Abstract

An exact integral-transform formulation of the theory of the diffraction of monochromatic scalar waves from an infinite plane boundary with known boundary values is developed from first principles. The formulation is analogous to the Fourier-transform formulation of Fraunhofer diffraction, except that it is exact and is valid for both Fresnel and Fraunhofer diffraction. The known wavefunction on the boundary is expanded into a linear superposition of point-convergence patterns. The point-convergence pattern is defined as the pattern of the wavefunction that must exist on the boundary in order to produce a Dirac delta-function distribution of the wavefunction on a plane of observation that is parallel to the boundary. This pattern is described by a point-convergence function h determined by the position of the delta-function singularity on the plane of observation and the distance of that plane from the boundary. The point-convergence function is orthogonal to a function g called the point-divergence function. Together, g and h serve as kernels for a new integral transform called the diffraction transform.
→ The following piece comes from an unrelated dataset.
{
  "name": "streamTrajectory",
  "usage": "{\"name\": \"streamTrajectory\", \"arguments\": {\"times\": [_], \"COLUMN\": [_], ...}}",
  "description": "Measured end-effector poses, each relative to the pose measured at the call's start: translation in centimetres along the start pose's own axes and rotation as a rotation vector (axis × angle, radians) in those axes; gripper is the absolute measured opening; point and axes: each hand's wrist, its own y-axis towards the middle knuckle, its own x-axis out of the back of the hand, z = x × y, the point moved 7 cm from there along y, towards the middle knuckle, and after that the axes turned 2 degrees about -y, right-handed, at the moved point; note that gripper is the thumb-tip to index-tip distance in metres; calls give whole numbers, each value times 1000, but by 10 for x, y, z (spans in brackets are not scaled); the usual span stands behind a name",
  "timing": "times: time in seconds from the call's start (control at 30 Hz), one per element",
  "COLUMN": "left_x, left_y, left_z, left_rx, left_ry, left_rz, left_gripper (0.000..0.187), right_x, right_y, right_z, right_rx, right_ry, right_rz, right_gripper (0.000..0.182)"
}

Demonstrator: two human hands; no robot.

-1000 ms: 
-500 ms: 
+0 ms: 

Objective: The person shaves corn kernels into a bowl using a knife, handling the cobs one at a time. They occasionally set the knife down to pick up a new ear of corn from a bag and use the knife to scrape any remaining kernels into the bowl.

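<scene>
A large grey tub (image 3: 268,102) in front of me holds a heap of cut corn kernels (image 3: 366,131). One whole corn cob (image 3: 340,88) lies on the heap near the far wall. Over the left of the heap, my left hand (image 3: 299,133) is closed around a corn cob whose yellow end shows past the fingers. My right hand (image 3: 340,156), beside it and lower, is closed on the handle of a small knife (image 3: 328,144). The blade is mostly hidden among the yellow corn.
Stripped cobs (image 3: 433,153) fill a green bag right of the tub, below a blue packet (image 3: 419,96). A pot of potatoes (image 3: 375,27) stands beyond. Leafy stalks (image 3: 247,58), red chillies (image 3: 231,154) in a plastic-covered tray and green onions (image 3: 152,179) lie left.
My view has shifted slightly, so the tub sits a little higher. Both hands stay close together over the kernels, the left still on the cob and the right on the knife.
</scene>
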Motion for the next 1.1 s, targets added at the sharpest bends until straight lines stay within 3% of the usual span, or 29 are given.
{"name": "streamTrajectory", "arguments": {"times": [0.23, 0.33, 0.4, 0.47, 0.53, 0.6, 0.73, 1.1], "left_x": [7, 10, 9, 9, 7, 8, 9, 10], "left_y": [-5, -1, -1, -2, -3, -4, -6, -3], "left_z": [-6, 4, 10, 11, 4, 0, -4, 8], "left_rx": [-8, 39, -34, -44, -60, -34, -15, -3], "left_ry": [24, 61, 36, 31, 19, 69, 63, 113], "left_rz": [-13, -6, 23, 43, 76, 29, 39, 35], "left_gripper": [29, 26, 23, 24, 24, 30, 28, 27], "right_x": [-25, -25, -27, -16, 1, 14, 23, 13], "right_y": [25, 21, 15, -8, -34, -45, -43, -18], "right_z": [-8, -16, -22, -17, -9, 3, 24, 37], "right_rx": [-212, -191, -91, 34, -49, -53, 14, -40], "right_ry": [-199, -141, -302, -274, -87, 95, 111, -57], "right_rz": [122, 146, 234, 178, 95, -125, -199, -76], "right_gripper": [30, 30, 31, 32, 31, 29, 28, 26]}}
The pattern of the wavefunction on the plane of observation is the diffraction transform of the wavefunction on the boundary. We show that g represents the field of a dipole while h cannot be expressed by an ordinary function and must be defined as a functional. Successive diffraction transformations are discussed, and the transform formulation of Fraunhofer diffraction is obtained as a special case from the diffraction-transform theory.